Here are just some examples of dietary fats (different types and sources)

Fats that lower bad cholesterol and raise the good one

  • Monounsaturated fats: Olives; olive oil, peanut oil; cashews, almonds, peanuts, and most other nuts; avocados

  • Polyunsaturated: Corn, soybean,  fish oil

Fats that raise both bad and good cholesterol

  • Saturated: Whole milk, butter, cheese, and ice cream; red meat; chocolate; coconuts, coconut milk, and coconut oil

  • Trans fats: Most margarines; vegetable shortening; partially hydrogenated vegetable oil; deep-fried chips; many fast foods; most commercial baked goods

Example of diet:

  • Start out your day with a bowl of cereal having not only grains but also grain husks  (e.g. oatmeal) and a glass of pulpy orange juice.

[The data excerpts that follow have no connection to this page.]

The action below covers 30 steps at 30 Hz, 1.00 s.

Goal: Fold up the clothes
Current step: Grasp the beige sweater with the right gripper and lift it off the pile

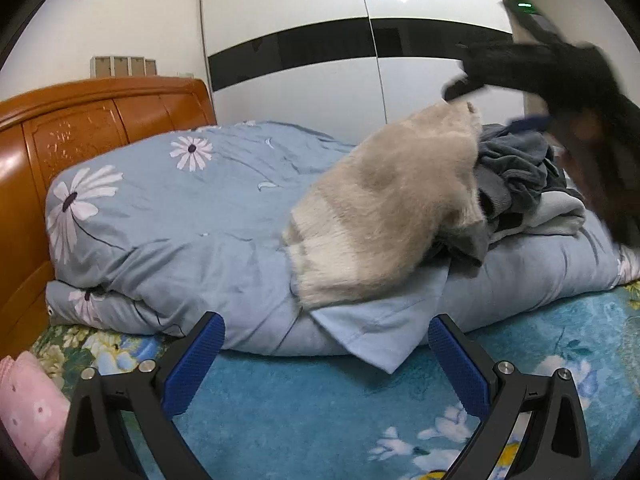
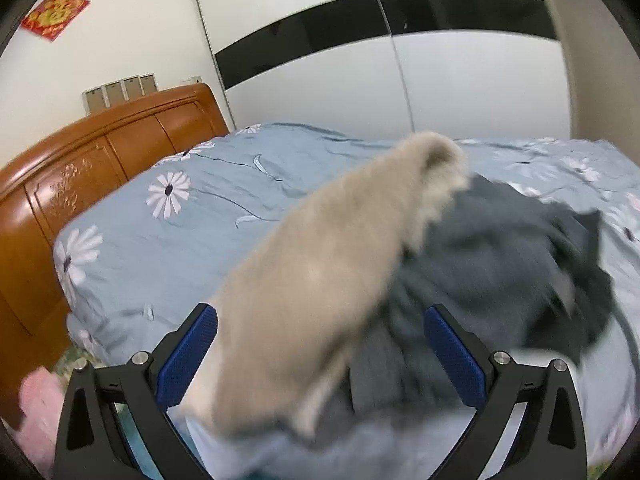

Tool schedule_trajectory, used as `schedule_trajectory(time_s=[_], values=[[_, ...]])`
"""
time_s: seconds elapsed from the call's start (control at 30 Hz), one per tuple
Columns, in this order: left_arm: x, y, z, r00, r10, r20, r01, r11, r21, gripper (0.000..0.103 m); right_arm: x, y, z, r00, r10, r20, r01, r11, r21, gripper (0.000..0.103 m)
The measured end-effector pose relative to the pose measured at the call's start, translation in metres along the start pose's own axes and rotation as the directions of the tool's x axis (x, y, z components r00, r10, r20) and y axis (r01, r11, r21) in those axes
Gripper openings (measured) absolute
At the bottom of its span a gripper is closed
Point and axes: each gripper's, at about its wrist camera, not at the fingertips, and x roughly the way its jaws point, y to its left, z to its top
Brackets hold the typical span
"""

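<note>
Both tongs, left (image 1: 326, 344) and right (image 2: 320, 336), were spread, empty. Fuzzy beige garment (image 2: 304, 280) lay just ahead of the right; best pinch one edge, clear of the grey clothes (image 2: 500, 248) beside it.

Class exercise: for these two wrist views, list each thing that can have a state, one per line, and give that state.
Left claw: open, empty.
Right claw: open, above the clothes.
Beige fuzzy garment: unfolded, draped over the pile.
Grey clothes: crumpled in a heap.
Light blue shirt: flat, partly under the beige garment.
Floral duvet: bundled on the bed.
Wardrobe doors: shut.
</note>
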Motion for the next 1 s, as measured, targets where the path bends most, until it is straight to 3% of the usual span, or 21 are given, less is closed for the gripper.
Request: schedule_trajectory(time_s=[0.1, 0.23, 0.33, 0.37, 0.43, 0.57, 0.63, 0.73, 0.87, 1.0], values=[[-0.001, 0.004, 0.002, 1.000, -0.007, 0.020, 0.008, 1.000, -0.017, 0.103, 0.033, -0.009, 0.043, 0.997, -0.070, -0.024, 0.069, 0.997, -0.025, 0.103], [0.000, 0.007, -0.001, 0.999, -0.023, 0.023, 0.024, 0.999, -0.035, 0.103, 0.071, -0.025, 0.079, 0.993, -0.095, -0.064, 0.097, 0.995, 0.021, 0.100], [0.002, 0.007, -0.003, 0.999, -0.031, 0.013, 0.031, 0.999, -0.035, 0.103, 0.096, -0.037, 0.091, 0.992, -0.081, -0.093, 0.088, 0.993, 0.078, 0.082], [0.002, 0.007, -0.003, 0.999, -0.031, 0.012, 0.032, 0.999, -0.035, 0.103, 0.100, -0.044, 0.091, 0.994, -0.054, -0.090, 0.066, 0.989, 0.129, 0.070], [0.003, 0.008, -0.003, 0.999, -0.033, 0.014, 0.034, 0.999, -0.041, 0.103, 0.104, -0.059, 0.091, 0.997, 0.007, -0.071, 0.010, 0.970, 0.243, 0.063], [0.007, 0.011, -0.006, 0.999, -0.048, 0.003, 0.049, 0.997, -0.060, 0.103, 0.109, -0.087, 0.088, 0.992, 0.129, -0.009, -0.110, 0.878, 0.466, 0.025], [0.008, 0.011, -0.005, 0.999, -0.055, 0.003, 0.055, 0.996, -0.065, 0.103, 0.103, -0.092, 0.087, 0.982, 0.187, 0.016, -0.168, 0.835, 0.525, 0.021], [0.007, 0.012, -0.002, 0.998, -0.058, 0.010, 0.058, 0.996, -0.068, 0.103, 0.077, -0.086, 0.083, 0.948, 0.308, 0.087, -0.304, 0.783, 0.543, 0.017], [-0.005, 0.016, 0.007, 0.997, -0.068, 0.036, 0.070, 0.994, -0.079, 0.103, 0.012, -0.063, 0.069, 0.856, 0.475, 0.203, -0.508, 0.706, 0.493, 0.016], [-0.036, 0.032, 0.017, 0.992, -0.123, 0.040, 0.128, 0.979, -0.161, 0.103, -0.067, -0.051, 0.045, 0.785, 0.557, 0.272, -0.615, 0.646, 0.451, 0.016]])
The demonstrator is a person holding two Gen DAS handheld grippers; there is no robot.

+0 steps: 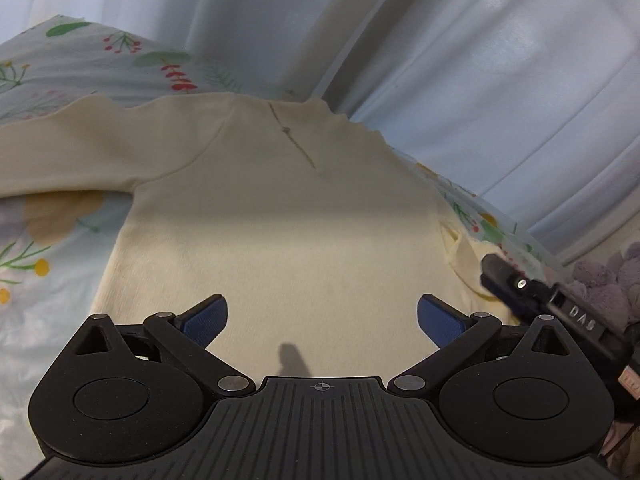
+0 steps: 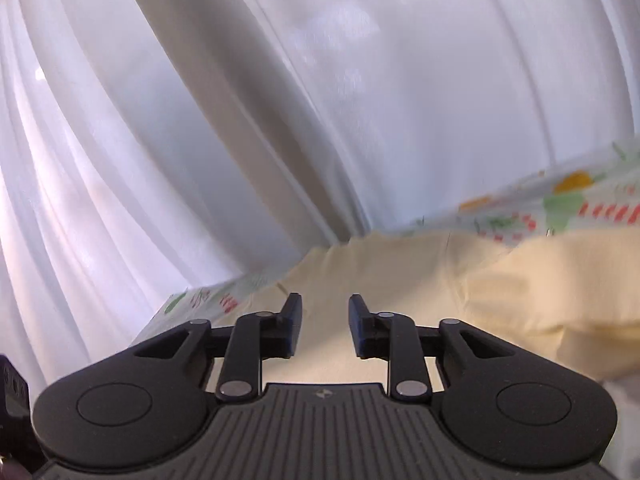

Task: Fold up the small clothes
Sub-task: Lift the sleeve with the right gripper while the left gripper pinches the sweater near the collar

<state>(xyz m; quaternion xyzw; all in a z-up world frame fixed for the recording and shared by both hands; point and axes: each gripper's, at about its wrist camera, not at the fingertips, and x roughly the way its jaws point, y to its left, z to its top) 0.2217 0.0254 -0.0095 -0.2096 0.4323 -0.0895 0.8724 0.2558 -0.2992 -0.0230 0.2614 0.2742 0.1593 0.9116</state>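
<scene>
From the left wrist view, one cream long-sleeved top (image 1: 272,216) lies spread flat on a bed covered by a floral sheet (image 1: 36,248), its neckline toward twelve o'clock and one sleeve stretching out to nine o'clock. The left hand-held gripper (image 1: 322,320) hovers above the lower body of the top with its two blue pads (image 1: 208,322) wide apart and nothing between them. At four o'clock the black tip of the right hand-held gripper (image 1: 516,284) shows beside the folded sleeve at the top's edge, and one lilac plush thing (image 1: 612,280) sits at the frame edge at three o'clock. White curtains (image 1: 480,80) hang behind the bed. From the right wrist view, blurred, the right hand-held gripper (image 2: 325,328) points across the cream top (image 2: 400,280) toward the curtains (image 2: 240,120); its two fingers stand slightly apart, holding nothing, and the floral sheet (image 2: 560,204) shows at three o'clock.
</scene>
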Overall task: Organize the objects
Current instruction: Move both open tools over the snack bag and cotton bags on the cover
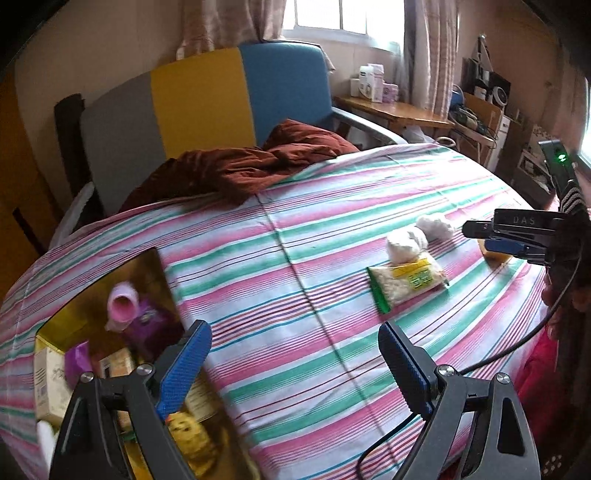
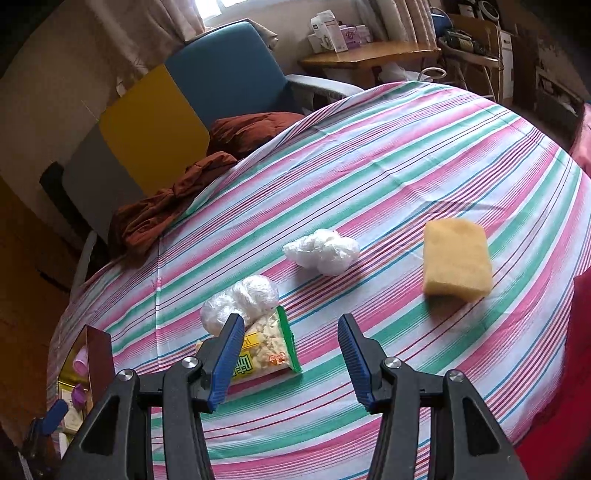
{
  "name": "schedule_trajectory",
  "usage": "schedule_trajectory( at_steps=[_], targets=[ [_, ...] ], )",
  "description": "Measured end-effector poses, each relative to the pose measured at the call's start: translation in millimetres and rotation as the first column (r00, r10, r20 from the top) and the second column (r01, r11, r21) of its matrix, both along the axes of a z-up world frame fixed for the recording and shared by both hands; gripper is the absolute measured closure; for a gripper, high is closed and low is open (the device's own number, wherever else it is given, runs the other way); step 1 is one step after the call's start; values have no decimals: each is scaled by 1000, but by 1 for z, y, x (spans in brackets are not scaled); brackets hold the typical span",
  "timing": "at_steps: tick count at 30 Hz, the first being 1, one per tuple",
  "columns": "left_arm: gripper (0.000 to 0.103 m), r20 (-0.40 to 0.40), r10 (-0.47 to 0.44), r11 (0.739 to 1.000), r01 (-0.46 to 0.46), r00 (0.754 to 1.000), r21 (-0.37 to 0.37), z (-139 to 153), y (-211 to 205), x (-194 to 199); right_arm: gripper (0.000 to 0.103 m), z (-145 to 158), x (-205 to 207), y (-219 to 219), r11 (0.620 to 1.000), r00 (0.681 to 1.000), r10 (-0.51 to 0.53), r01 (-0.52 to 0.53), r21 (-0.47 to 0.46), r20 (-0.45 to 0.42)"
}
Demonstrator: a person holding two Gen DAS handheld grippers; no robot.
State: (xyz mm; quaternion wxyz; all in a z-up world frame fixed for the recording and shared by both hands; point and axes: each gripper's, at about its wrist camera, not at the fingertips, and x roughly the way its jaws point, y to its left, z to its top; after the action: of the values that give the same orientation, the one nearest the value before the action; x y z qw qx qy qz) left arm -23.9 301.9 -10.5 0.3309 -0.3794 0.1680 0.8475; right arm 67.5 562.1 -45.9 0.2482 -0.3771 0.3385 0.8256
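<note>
A gold box (image 1: 92,310) of small items sits at the striped tabletop's (image 1: 314,240) left edge; left tool (image 1: 295,365) released beside it. Snack packet (image 2: 266,350), two plastic wads (image 2: 321,251), yellow sponge (image 2: 456,260) lie rightward; right tool (image 2: 291,354) released above the packet

Rumpled rust-brown blanket (image 1: 255,166) lies at the striped sheet's far edge, ahead-left. Grey-yellow-blue padded headboard (image 1: 199,99) stands behind it. Wooden side table (image 2: 365,55) with white boxes (image 2: 328,35) sits far ahead-right.
</note>
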Motion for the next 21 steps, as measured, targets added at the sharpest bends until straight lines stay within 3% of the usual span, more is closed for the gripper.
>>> schedule_trajectory(
  at_steps=[13, 21],
  targets=[
    [11, 80, -78, 996, 81, 994, -25, -24, 65, -9, 50, -5, 27, 28, 984, 985, -154, 146, -100, -81],
    [11, 58, -249, 963, 254, 967, -88, -42, 119, -4, 50, -15, 38, 43, 961, 969, -223, 200, -193, -110]
  ],
)
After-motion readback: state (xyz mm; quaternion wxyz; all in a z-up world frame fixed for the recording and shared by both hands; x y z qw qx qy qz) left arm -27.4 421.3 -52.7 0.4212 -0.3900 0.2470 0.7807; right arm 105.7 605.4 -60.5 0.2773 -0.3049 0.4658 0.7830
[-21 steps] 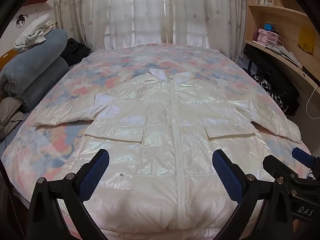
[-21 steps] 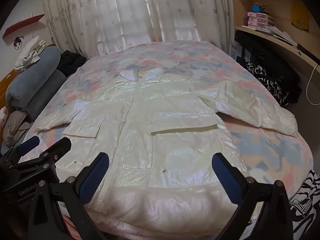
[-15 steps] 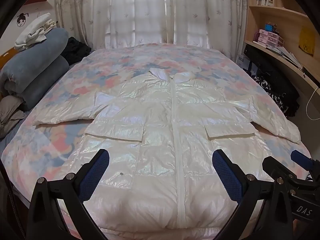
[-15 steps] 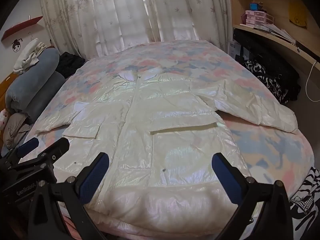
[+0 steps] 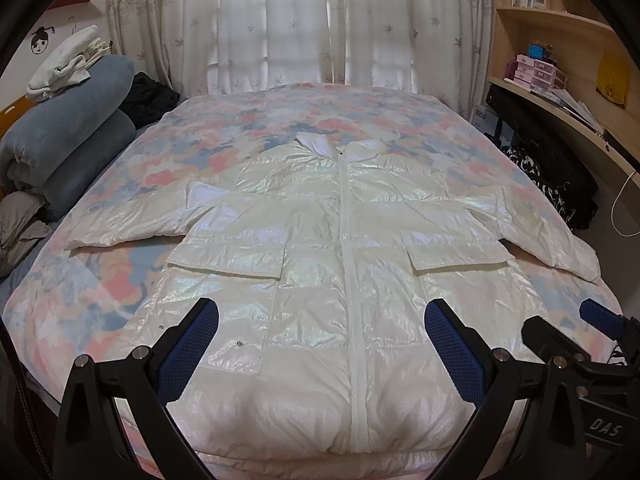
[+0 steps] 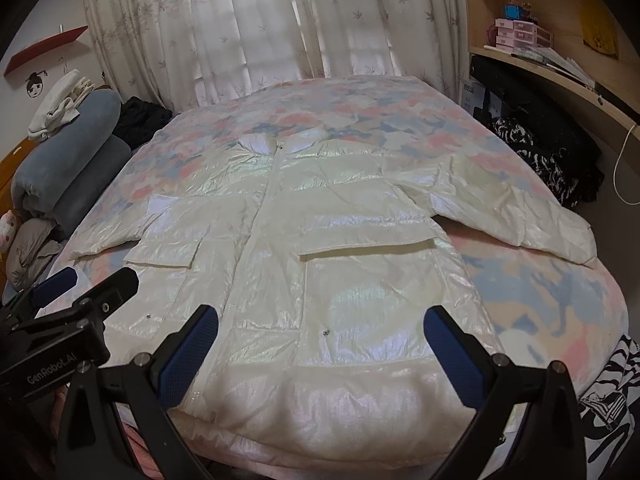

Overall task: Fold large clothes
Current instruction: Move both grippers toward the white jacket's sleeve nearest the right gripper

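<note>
One bed fills both views, its pink and blue floral cover running from the near edge under my cameras to the far edge below the curtains. Rolled grey blankets are stacked along its left edge, and dark clothes are heaped off its right edge under the shelves.

On it lies the jacket, a shiny white quilted one, face up and zipped. Its hem reaches the bed's near edge and its collar points at the far edge. Both sleeves are spread wide: the left sleeve reaches toward the left edge, the right sleeve toward the right edge. Two pocket flaps sit level across the body.

My left tongs hang over the hem with the jaws spread wide and nothing between them. My right tongs are the same, jaws wide, empty, above the right half of the hem. Each points steeply down at the fabric; neither touches it.

I judge folding has not begun: the garment is only laid out flat. The next move, as I read it, is to bring a sleeve in across the chest. That calls for reaching out to a cuff, closing on slippery, puffy fabric, and lifting it clear so that the body does not drag.
</note>
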`<state>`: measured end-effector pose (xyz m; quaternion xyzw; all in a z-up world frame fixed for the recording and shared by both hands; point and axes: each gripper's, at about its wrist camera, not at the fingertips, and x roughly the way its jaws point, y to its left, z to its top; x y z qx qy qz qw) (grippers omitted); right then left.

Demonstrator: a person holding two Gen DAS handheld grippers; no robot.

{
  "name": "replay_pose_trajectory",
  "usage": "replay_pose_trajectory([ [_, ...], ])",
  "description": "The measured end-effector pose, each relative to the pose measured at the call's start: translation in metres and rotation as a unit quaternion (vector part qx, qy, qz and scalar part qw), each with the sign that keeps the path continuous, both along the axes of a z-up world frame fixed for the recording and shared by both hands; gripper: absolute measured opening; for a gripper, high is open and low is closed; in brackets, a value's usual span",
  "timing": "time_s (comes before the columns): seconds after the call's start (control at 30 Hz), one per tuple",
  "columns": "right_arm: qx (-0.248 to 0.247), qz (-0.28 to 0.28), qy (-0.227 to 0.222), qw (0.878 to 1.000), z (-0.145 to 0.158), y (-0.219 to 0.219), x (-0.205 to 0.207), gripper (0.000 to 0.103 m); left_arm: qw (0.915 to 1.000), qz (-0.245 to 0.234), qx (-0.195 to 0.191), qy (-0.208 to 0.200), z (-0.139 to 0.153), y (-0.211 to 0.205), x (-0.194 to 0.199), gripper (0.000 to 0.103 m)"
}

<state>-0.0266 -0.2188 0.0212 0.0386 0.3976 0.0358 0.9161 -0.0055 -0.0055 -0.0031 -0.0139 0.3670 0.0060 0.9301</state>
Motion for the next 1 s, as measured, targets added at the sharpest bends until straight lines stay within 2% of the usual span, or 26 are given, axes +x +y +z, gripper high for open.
replay_pose_trajectory([
  [0.2, 0.034, 0.008, -0.005, 0.999, 0.007, -0.008, 0.0, 0.103, 0.9997, -0.012, -0.019, -0.002, 0.001, 0.0, 0.001, 0.102],
  [0.4, 0.007, -0.012, -0.024, 1.0, 0.02, -0.008, -0.004, 0.103, 0.9993, -0.015, -0.034, 0.003, 0.01, 0.001, 0.003, 0.102],
  [0.53, -0.03, -0.03, -0.038, 0.998, 0.029, -0.005, -0.007, 0.103, 0.9997, -0.018, -0.018, 0.004, 0.013, -0.001, 0.002, 0.102],
  [0.7, -0.038, -0.037, -0.043, 0.998, 0.034, -0.005, -0.01, 0.103, 0.9996, -0.026, -0.012, 0.002, 0.019, 0.0, 0.001, 0.102],
  [0.83, -0.045, -0.041, -0.039, 0.997, 0.033, -0.006, -0.01, 0.103, 0.999, -0.027, -0.006, -0.035, 0.024, -0.003, 0.0, 0.102],
  [1.0, -0.048, -0.046, -0.039, 0.997, 0.035, -0.013, -0.011, 0.103, 0.9974, -0.044, -0.024, -0.052, 0.034, -0.009, 0.004, 0.102],
])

  • For mid-morning snacks have an apple or a handful of nuts.

  • At lunch have tuna fish seasoned with olive oil. If you place it on bread, make it whole grain Or eat low-fat, plain yogurt mixed with fresh fruit.

  • For mid-afternoon snacks eat a piece of fruit (e.g. an apple).

  • For supper have fresh vegetables such as broccoli, cauliflower, carrots, peas, etc, and a bowl of garden salad with olive oil and lemon dressing. Try to steer away from potatoes. If you have pasta, get whole-wheat pasta.

I strongly believe that a combination of homeopathic medicine, a healthy lifestyle, and  balanced diet will help to improve the quality of life.

Any information provided in this article is not medical advice and should not be substituted for regular consultation with your health care provider. If you have any medical condition, consult a qualified health care professional before making any changes in your treatment, diet or lifestyle. Do not attempt to treat yourself, or anyone else without proper medical supervision.